The USDA Organic seal of approval has long reassured health and environmentally conscious consumers that their produce is free of genetically modified ingredients, antibiotics, and synthetic pesticides and fertilizers, among other things. But while fruit and vegetable consumers can use the organic label to differentiate between products, consumers of another popular plant--marijuana--don't have that luxury. That's why Chris Van Hook, a lawyer and USDA accredited organic certifier, started the Clean Green Certified program.
The initiative, which began in 2004, uses all the same procedures and protocols as the national organic program. "If the USDA were to say tomorrow that you can get cannabis certified as organic, everyone who is Clean Green Certified could roll right in," says Van Hook.
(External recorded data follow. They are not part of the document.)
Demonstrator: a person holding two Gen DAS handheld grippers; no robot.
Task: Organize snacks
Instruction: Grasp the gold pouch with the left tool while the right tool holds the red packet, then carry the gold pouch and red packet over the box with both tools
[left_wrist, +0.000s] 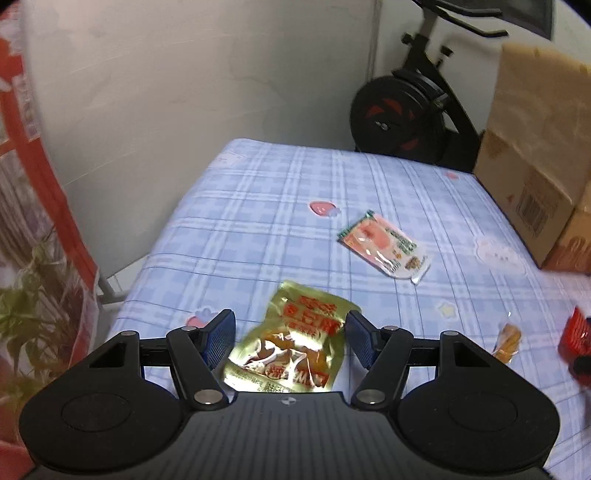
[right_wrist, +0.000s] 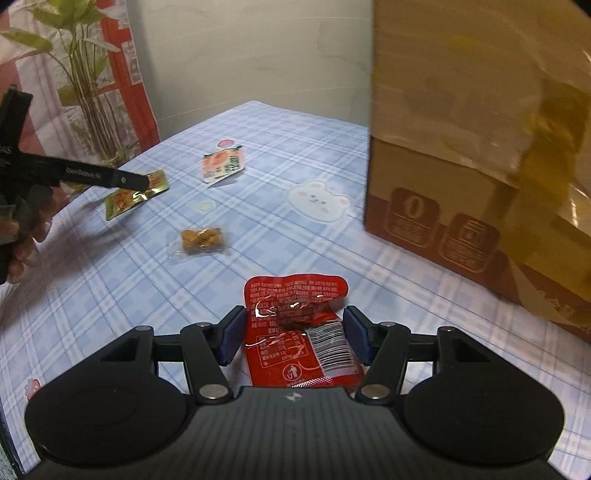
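Observation:
A gold snack packet (left_wrist: 291, 343) lies on the blue plaid tablecloth between the fingers of my open left gripper (left_wrist: 290, 338). It also shows in the right wrist view (right_wrist: 135, 195) under the left gripper (right_wrist: 125, 181). A red snack packet (right_wrist: 299, 332) lies between the fingers of my open right gripper (right_wrist: 293, 334); its edge shows in the left wrist view (left_wrist: 576, 332). A pink and white packet (left_wrist: 386, 245) (right_wrist: 221, 166) lies farther back. A small clear packet of brown pieces (right_wrist: 201, 240) (left_wrist: 508, 341) lies mid-table.
A large cardboard box (right_wrist: 480, 147) (left_wrist: 535, 158) stands on the table's right side. An exercise bike (left_wrist: 410, 107) is behind the table. A plant (right_wrist: 81, 74) and red-patterned curtain are at the left. The wall is close behind.

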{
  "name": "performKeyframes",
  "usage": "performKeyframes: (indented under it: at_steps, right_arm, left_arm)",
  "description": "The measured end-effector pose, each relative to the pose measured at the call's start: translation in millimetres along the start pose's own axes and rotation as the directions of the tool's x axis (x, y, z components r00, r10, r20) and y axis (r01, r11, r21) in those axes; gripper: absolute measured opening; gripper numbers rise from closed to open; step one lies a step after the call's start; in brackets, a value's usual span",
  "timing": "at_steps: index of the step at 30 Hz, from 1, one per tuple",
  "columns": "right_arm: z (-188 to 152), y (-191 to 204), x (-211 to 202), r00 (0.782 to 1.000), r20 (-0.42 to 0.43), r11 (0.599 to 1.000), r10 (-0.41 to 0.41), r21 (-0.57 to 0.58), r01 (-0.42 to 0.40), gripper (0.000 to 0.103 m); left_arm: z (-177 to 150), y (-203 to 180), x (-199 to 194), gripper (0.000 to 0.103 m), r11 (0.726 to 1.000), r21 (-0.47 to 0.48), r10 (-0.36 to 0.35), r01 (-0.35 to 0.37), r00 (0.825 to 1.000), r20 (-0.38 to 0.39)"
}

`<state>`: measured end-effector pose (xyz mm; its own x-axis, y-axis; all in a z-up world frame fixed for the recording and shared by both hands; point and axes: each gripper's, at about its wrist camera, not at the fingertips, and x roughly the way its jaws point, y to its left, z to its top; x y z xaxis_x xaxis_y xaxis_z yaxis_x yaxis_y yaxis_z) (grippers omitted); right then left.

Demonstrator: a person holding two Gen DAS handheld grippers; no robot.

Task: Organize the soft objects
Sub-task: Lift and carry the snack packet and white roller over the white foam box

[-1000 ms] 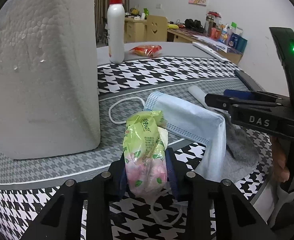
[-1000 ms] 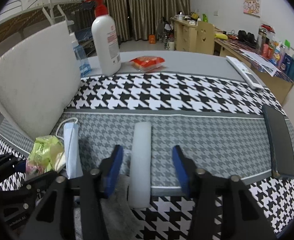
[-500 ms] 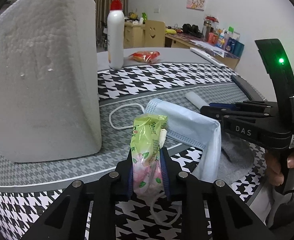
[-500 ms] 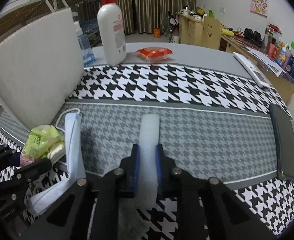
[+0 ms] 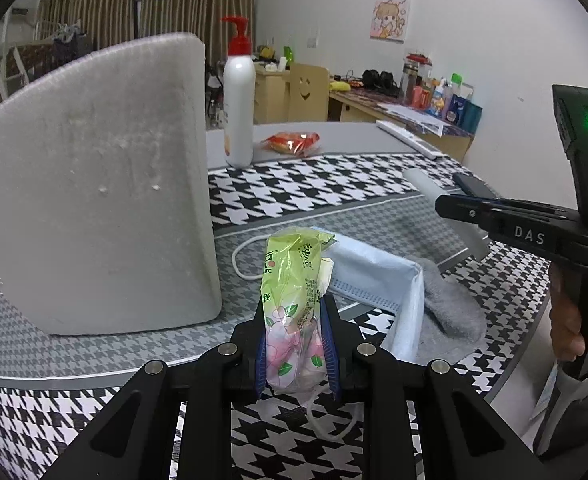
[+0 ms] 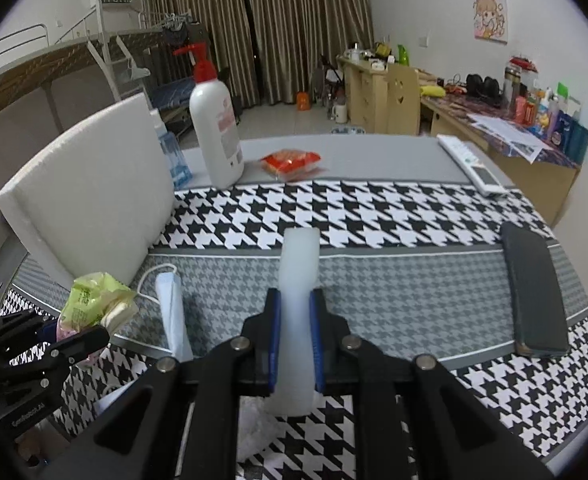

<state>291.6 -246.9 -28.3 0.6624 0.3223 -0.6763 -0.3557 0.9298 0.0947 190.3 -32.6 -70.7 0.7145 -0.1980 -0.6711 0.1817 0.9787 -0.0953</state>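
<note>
The table (image 6: 374, 152) is covered by a houndstooth cloth (image 6: 374, 216). A foam block (image 6: 90, 196), pump bottle (image 6: 216, 132), red snack packet (image 6: 290, 162), remote control (image 6: 472, 164), dark phone (image 6: 534, 288), face mask (image 5: 374, 276) and grey cloth (image 5: 450, 304) are seen resting on it.

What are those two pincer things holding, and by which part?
The left tool pinches the green tissue pack by its lower flowered end; the right tool grips the white foam strip near its near end.
</note>
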Motion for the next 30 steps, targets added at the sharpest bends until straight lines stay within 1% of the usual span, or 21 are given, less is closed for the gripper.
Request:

Growers have to be in compliance with local and state laws, and they have to jump through a number of hoops: a 300 pesticide soil sample test (sent to a federally licensed agricultural lab), a thorough review of crop inputs (i.e. natural pesticides) and a standard agricultural inspection to make sure that plants are disease and mold-free.
As of this year, growers also need to have a carbon footprint reduction plan in place--because as we have noted previously, the cannabis industry uses a huge amount of energy. For an indoor grower, a reduction plan may mean switching to CFL bulbs, solar panels, and recycling potted soils. Outdoor growers can cut down on their footprint by ensuring that their plants are of a high enough quality to make it to market. Otherwise, they may lose a significant amount of their crops to spoilage and mildew--and that means more energy goes into growing a fewer amount of usable plants.
According to Van Hook, this is the only certification program of its kind. The whole thing costs $2,000 annually for a grower, but Van Hook maintains that it's worth it, at least partially because it differentiates growers from their competition. "If you're handling uncertified cannabis, you have no idea when you buy it if it's illegally grown on national forests or if it's cartel cannabis," he says. "In this oversupplied market, a lot of growers are looking for a way to bolster their own compliance and differentiate their product in the marketplace."
So far, Clean Green certifies about 60 growers each year, and the number is growing fast. Clean Green growers are also quickly becoming noticed; for the second year in a row, a Clean Green Certified strain took the top prize in the High Times Medical Cannabis Cup--a big deal in the industry.
The certification initiative is only operational in California at the moment, but Van Hook has plans to expand. With new states quickly approving medical marijuana laws (New Jersey just gave the go-ahead this week), it's likely that there will be plenty of growers--and customers--demanding his services in the near future.